**Exercise**
State, as a bare number, how many lines below contain "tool".

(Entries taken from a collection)

------------------------------------------------------------------------

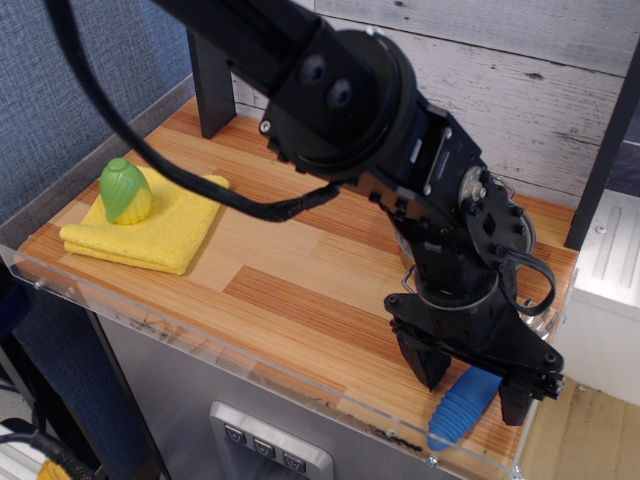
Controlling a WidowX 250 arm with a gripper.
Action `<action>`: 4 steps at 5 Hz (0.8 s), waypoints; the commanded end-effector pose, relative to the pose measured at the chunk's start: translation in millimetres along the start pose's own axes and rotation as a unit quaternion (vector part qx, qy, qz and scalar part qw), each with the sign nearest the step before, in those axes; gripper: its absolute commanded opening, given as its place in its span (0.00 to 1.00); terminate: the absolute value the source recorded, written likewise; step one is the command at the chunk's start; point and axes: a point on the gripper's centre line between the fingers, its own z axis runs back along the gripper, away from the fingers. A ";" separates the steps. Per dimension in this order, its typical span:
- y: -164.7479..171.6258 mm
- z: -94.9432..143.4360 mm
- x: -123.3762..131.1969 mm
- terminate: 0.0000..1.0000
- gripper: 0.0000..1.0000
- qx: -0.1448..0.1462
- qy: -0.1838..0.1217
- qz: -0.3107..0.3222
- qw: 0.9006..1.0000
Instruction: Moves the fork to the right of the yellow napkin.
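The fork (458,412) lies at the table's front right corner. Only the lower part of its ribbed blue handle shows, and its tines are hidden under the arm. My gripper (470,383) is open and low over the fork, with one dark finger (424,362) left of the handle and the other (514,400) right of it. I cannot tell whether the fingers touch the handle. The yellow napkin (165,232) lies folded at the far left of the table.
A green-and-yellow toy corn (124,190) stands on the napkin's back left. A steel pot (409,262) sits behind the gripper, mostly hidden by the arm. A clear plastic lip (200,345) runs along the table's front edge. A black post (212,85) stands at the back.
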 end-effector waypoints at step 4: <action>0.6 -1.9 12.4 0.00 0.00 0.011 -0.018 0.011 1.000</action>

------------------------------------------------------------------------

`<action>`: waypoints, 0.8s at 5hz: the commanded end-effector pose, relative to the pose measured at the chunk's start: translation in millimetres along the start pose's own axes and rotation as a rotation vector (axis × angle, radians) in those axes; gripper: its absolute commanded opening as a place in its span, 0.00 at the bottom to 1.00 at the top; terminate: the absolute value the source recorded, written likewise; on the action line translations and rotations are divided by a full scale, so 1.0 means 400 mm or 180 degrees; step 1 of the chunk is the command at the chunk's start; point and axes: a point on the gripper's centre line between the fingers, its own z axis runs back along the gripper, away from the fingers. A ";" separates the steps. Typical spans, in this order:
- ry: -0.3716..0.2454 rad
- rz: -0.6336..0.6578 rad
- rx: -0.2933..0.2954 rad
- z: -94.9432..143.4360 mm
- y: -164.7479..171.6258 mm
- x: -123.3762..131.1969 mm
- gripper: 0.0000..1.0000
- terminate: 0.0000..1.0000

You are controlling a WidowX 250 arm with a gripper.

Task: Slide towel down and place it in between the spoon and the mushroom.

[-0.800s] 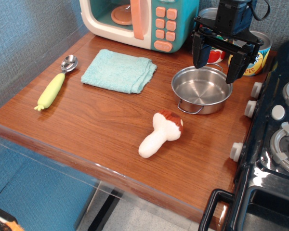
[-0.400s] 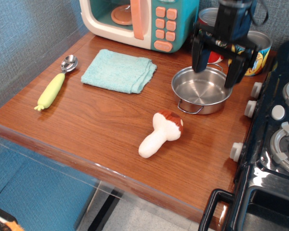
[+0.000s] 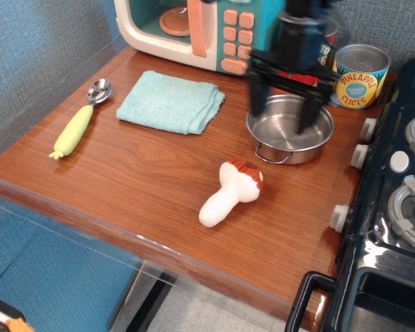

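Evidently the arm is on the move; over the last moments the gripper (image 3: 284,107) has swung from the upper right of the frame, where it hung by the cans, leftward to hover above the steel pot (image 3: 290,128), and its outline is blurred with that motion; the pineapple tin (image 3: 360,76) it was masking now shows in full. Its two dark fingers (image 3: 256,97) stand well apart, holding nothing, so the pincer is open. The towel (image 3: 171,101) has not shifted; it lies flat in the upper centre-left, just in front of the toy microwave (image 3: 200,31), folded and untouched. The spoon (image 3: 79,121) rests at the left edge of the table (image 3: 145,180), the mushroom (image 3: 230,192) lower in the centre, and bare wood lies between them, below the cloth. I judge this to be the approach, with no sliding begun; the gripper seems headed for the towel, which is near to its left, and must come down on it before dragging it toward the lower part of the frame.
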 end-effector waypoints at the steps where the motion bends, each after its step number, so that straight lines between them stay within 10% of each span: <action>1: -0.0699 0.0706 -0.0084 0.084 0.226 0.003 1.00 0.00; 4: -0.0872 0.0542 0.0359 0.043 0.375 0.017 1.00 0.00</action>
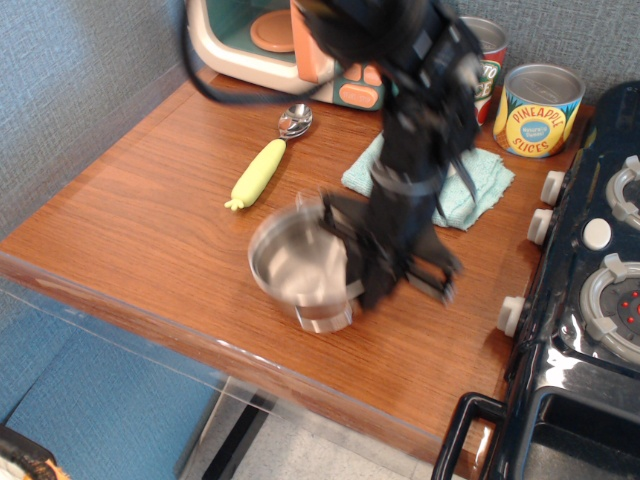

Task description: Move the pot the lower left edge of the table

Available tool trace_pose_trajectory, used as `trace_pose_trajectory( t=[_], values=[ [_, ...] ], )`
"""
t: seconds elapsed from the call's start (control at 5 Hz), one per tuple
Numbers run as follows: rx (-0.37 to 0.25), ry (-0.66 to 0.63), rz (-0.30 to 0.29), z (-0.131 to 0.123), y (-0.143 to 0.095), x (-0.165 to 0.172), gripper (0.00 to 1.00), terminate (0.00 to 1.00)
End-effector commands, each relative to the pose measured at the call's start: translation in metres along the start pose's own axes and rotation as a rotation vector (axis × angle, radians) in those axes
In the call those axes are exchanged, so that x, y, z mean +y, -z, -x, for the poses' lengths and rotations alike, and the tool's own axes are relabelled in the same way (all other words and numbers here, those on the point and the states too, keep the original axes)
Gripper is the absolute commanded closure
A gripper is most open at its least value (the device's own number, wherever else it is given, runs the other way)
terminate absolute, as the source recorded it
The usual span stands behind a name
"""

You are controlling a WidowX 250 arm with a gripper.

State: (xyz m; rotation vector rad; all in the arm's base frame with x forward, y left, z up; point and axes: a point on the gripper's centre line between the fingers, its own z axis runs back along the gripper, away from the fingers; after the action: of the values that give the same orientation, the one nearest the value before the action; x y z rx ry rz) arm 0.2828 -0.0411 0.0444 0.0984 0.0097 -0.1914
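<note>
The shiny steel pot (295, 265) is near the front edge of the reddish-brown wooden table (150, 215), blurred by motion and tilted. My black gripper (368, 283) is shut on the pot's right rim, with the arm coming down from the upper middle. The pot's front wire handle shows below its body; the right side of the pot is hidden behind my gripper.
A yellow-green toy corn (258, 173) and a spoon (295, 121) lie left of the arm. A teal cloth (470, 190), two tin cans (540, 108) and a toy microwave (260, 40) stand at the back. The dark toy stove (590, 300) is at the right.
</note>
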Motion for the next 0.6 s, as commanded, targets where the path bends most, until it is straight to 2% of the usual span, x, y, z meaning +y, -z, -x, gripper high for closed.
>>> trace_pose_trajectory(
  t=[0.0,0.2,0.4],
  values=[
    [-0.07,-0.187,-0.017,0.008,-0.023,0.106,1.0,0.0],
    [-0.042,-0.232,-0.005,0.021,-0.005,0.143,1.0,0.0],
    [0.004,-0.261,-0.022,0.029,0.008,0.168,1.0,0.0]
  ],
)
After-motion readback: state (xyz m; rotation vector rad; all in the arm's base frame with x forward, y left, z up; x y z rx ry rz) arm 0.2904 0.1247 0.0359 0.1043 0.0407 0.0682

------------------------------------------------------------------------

**Reply to the task**
2